Mikhail Mikhailovich Speransky was not going to give up. He reformed where he could. He managed to introduce examinations for ranks. They were received only by those who had a diploma of relevant education.

The decree on ranks hit primarily the underage, who until that time could make a career sitting at home. Now, any person could advance in the service if he received a diploma and passed the appropriate exam.

In February 1810, Speransky carried out a reform of the monetary and tax systems: the issuance of bank notes was stopped and the rate of paper money was stabilized. Anticipating an imminent war with France, he introduced special tax collections from large landowners. He understood that such unpopular measures would add opponents to him, but he went for them in the interests of Russia.

It all ended with the fact that on March 17, 1812, Alexander, taking into account the mood of conservative opposition circles, who considered Speransky an upstart and accused him of treason, called him to the palace and informed him of his resignation. Mikhail Speransky was dismissed from all posts and sent into exile in Nizhny Novgorod.

The disgraced official tried to justify himself and asked the emperor to allow him to live on his estate. But in response, he was sent under escort to Perm, and soon his family arrived there from St. Petersburg - his wife and two sons.

For two years, Mikhail Mikhailovich Speransky lived in the position of an exile, only in the fall of 1814 he was allowed to move to his estate Velikopolye, not far from Nizhny Novgorod.

After the end of the war with Napoleon, Speransky begins again to petition for a return to public service. Alexander I remembered him and at the beginning of 1816 appointed him governor of Penza.

Speransky continues the reforms in a new place, this time reforming the administration of the province. He is very strict in ensuring that his orders are strictly followed, and as a result, he manages to get rid of bribery and embezzlement.

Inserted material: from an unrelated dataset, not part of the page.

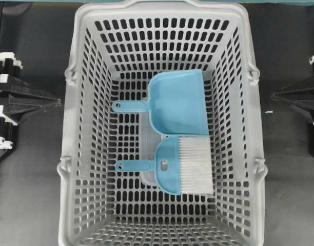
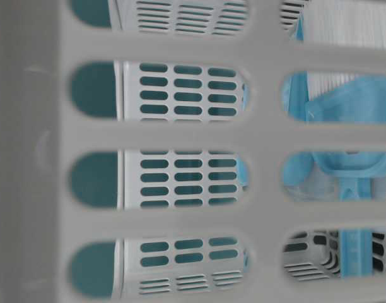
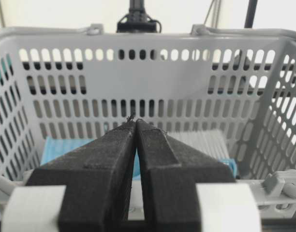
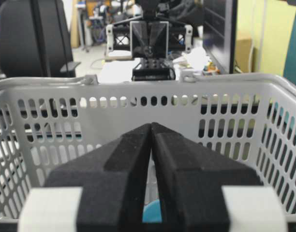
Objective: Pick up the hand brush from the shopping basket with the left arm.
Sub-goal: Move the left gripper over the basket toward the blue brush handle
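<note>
Blue hand brush (image 1: pixel 170 166) abuts dustpan (image 1: pixel 180 102); clenched left gripper (image 1: pixel 57 102) risks snagging basket (image 1: pixel 70 128) wall, grabbing dustpan.

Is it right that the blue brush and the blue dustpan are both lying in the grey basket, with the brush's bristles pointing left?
Not quite. The brush and dustpan do lie in the grey basket, but the white bristles point right and its handle points left. The overhead view shows it.

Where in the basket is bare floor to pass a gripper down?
Free: the floor strip left of both handles, and the strip between the brush and the near wall. Crowded: centre-right, where the dustpan borders the brush. The basket walls bound everything.
</note>
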Controlling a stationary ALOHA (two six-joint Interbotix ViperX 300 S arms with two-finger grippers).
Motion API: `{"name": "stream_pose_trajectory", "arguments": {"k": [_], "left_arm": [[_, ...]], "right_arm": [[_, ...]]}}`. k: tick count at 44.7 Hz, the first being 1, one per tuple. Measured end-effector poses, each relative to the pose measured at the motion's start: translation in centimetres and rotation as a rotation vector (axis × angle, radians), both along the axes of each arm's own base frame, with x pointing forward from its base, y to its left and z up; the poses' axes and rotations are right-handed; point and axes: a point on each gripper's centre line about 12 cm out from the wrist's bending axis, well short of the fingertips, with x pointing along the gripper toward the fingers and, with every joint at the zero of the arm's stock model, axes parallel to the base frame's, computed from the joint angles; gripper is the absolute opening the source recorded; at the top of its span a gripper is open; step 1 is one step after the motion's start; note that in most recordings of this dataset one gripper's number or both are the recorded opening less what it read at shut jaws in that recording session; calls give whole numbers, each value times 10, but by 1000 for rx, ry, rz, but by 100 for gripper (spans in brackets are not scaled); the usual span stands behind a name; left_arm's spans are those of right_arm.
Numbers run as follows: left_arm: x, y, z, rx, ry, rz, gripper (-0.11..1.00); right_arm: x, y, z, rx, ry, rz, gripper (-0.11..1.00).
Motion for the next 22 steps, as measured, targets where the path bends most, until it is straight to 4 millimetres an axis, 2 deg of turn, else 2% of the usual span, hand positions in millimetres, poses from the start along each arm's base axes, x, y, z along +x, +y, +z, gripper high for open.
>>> {"name": "stream_pose_trajectory", "arguments": {"k": [4, 9, 18, 22], "left_arm": [[1, -1, 3, 6, 14, -4, 0], [9, -1, 31, 24, 97, -4, 0], [30, -8, 61, 32, 343, -28, 0], [41, -12, 67, 38, 458, -44, 0]], "right_arm": [[0, 0, 0, 2, 2, 0, 0], [0, 0, -2, 18, 20, 0, 0], [1, 0, -6, 47, 55, 1, 0], [1, 0, -8, 54, 75, 2, 0]]}}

The experience of Mikhail Speransky was noticed, and three years later he was appointed governor-general of Siberia. He settled in Irkutsk, where he developed the legislative framework for managing the Siberian provinces. Alexander I was informed about his project, and he ordered to approve it.

Speransky was summoned to Petersburg, reinstated in the State Council and appointed head of the Siberian Committee. True, now he no longer had any real power, but was engaged in drawing up various laws aimed at organizing local government.

But he is becoming popular again. Therefore, after the death of Alexander I in 1825, he was entrusted with compiling the Manifesto and the Coronation Address of Emperor Nicholas I to the people. After the Decembrist uprising, he becomes a member of the Supreme Court, which sentenced the participants in the uprising.

It seemed that fate again favored Speransky. But Nicholas I did not fully trust him. After accession to the throne, the emperor appoints him chairman of the commission for compiling the Code of Laws of the Russian Empire and head of the Second Department of His Imperial Majesty's own chancellery. The new position meant a strong official position, but did not provide any real state power.

Having passed the bureaucratic ladder from top to bottom, Mikhail Mikhailovich Speransky understood the importance of systematizing legislative acts. In four years, he prepared forty-five volumes of the Complete Collection of Laws of the Russian Empire. They covered the period from 1649 to 1825.

At the same time, under his leadership, the official Code of Laws of the Russian Empire was prepared. By order of Nicholas I, it became the only normative document for making official decisions. For this work, Speransky was awarded the Order of St. Andrew the First-Called, the emperor also elevated him to the dignity of a count.

According to contemporaries, Mikhail Speransky was an extremely lively and sociable person. Many famous people visited his house. The dynamic and mobile image of Speransky was created by L. Tolstoy in the novel War and Peace. Through the lips of Andrei Bolkonsky, who strove to be like Speransky, it is said about him: “If anything good has been done in the current reign, then all good things have been done by him - by him alone. And posterity will give him justice.